Bülent Ecevit’in Rudyard Kipling’den çevirdiği aşağıdaki şiir, bugünümüze de ışık tutan edebi bir anıttır. “Sıfırın toplamı sıfır” olduğu halde, cüsselerinin iriliğine aldanarak bunu unutanların egemenliğine bakıp umutsuzluğa kapılmamak gerekir.

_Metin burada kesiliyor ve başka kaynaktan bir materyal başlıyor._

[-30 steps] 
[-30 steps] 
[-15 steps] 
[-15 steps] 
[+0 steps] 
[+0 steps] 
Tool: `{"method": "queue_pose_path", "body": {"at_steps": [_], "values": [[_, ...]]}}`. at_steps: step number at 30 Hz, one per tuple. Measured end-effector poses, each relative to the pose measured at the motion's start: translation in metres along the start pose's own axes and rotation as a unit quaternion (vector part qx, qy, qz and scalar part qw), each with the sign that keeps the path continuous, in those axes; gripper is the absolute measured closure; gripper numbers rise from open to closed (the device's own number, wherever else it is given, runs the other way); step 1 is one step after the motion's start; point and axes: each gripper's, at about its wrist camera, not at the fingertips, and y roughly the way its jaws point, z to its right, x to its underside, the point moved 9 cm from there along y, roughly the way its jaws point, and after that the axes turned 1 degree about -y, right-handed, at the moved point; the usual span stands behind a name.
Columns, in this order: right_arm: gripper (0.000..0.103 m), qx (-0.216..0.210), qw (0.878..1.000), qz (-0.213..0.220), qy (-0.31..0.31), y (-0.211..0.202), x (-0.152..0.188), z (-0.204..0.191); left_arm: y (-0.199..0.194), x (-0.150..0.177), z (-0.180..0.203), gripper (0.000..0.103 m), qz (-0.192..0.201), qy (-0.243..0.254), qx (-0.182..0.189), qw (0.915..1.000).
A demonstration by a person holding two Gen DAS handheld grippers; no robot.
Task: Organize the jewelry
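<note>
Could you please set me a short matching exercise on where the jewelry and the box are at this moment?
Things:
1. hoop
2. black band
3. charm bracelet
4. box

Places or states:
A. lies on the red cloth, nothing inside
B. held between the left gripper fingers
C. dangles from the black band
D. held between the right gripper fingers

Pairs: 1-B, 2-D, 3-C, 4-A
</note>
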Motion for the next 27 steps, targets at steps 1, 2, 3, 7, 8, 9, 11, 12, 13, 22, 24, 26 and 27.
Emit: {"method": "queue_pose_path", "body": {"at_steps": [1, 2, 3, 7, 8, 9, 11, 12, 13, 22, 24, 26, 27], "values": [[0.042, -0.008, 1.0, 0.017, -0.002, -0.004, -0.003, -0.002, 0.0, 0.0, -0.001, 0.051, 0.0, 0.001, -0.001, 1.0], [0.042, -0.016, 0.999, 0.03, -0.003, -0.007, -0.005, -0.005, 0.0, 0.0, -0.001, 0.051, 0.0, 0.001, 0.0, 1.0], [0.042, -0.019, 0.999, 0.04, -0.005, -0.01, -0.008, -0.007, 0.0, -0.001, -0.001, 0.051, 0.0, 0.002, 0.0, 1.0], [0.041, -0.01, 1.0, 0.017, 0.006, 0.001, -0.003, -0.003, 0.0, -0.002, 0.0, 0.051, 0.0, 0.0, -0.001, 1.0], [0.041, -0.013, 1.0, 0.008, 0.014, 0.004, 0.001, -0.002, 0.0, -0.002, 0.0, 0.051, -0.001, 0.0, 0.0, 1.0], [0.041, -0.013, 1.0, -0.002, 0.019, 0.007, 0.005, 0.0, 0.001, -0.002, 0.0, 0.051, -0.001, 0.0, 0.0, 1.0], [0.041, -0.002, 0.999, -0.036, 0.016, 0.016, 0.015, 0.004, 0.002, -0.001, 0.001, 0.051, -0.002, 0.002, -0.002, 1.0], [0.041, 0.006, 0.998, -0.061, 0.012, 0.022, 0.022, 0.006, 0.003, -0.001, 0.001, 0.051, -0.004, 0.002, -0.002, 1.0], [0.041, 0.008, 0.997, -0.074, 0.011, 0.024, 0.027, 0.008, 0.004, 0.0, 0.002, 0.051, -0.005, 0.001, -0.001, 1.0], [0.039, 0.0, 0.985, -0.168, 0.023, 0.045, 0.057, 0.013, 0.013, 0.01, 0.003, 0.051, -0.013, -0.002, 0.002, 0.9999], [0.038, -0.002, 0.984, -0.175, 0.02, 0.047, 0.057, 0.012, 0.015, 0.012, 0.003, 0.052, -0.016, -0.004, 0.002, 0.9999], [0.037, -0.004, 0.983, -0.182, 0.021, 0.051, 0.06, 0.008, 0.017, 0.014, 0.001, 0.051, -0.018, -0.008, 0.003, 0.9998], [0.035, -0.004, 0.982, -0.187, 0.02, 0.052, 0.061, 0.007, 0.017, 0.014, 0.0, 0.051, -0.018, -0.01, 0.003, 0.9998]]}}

O zaman sözü uzatmadan Rudyard Kipling’e kulak verelim:

Eğer, bütün etrafındakiler panik içine düştüğü

ve bunun sebebini senden bildikleri zaman

sen başını dik tutabilir ve sağduyunu kaybetmezsen,

Eğer sana kimse güvenmezken sen kendine güvenir

ve onların güvenmemesini de haklı görebilirsen,

Eğer beklemesini bilir ve beklemekten de yorulmazsan,

veya hakkında yalan söylenir de sen yalanla iş görmezsen,

ya da senden nefret edilir de kendini nefrete kaptırmazsan,

bütün bunlarla beraber ne çok iyi ne de çok akıllı görünmezsen,

Eğer hayal edebilir de hayallerine esir olmazsan,

Eğer düşünebilip de düşüncelerini amaç edinebilirsen,

Eğer zafer ve yenilgi ile karşılaşır

ve bu iki hokkabaza aynı şekilde davranabilirsen,

Eğer ağzından çıkan bir gerçeğin bazı alçaklar tarafından

ahmaklara tuzak kurmak için eğilip bükülmesine katlanabilirsen,

ya da ömrünü verdiğin şeylerin bir gün başına yıkıldığını görür

ve eğilip yıpranmış aletlerle onları yeniden yapabilirsen,

Eğer bütün kazancını bir yığın yapabilir

ve yazı-tura oyununda hepsini tehlikeye atabilirsen

ve kaybedip yeniden başlayabilir

ve kaybın hakkında bir kerecik olsun bir şey söylemezsen,

Eğer kalp, sinir ve kasların eskidikten çok sonra bile

işine yaramaya zorlayabilirsen

ve kendinde ‘dayan’ diyen bir iradeden

başka bir güç kalmadığı zaman dayanabilirsen,

Eğer kalabalıklarda konuşup onurunu koruyabilirsen,

ya da krallarla gezip karakterini kaybetmezsen,

Eğer ne düşmanların ne de sevgili dostların seni incitmezse,

Eğer aşırıya kaçmadan tüm insanları sevebilirsen,

Eğer bir daha dönmeyecek olan dakikayı,

altmış saniyede koşarak doldurabilirsen,

Yeryüzü ve üstündekiler senindir

Ve dahası sen bir İNSAN olursun oğlum…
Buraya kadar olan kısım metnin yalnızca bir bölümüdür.